I think working out the budget put me at ease. Having those numbers balance without my salary gave both of us a sense of peace. And then we had an immediate answer. I needed to stay home.
I needed to answer that call the Lord had been tugging me to answer - I needed to be a fully present mother to my two girls. I had discerned that while yes, it would be a huge break in juggling other people's emotional stress that was weighing on me - I was not running away from work, but running towards a life of being a stay at home mom. Not that it would be easier, I just wouldn't be juggling so much.
With a deep breath and sigh of relief I called my spiritual director and my close priest friend to tell them. I could hear them smile with that snarky smirk of "I knew it"
I turned in my two months notice (because we all know how quickly the Church works) and started cleaning out nine years worth of memories out of my office.
Those two months would be very bittersweet.
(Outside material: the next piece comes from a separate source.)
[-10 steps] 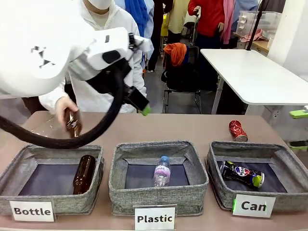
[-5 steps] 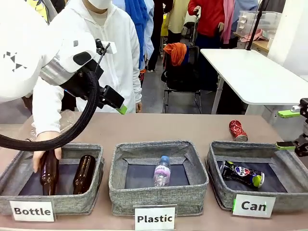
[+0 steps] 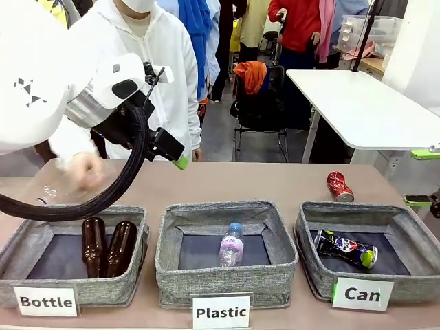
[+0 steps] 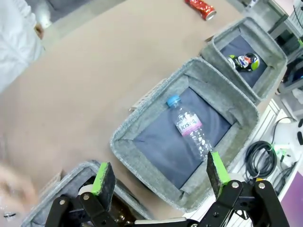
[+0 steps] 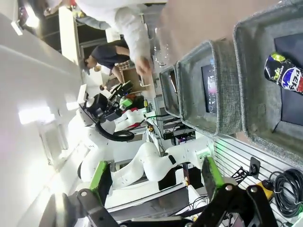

Saying good-bye and handing over my treasured teens to the unknown was difficult, but with growing intensity I was urning for the future -- meeting miss Maggie and my future of staying home with her and Evie.
During the months of discernment the song "Wake Me Up" by Avicii was my theme. Specifically the line "I tried carrying the weight of the world / But I only have two hands" hit me hard. I feel so intensely and so deeply but I could no longer have all the emotional struggles of being a good youth minister AND being a good mother. It was time to admit that I only had two hands. I can only do so much.
And being a full time mom fills my two hands perfectly.
Read about my last day of work
here.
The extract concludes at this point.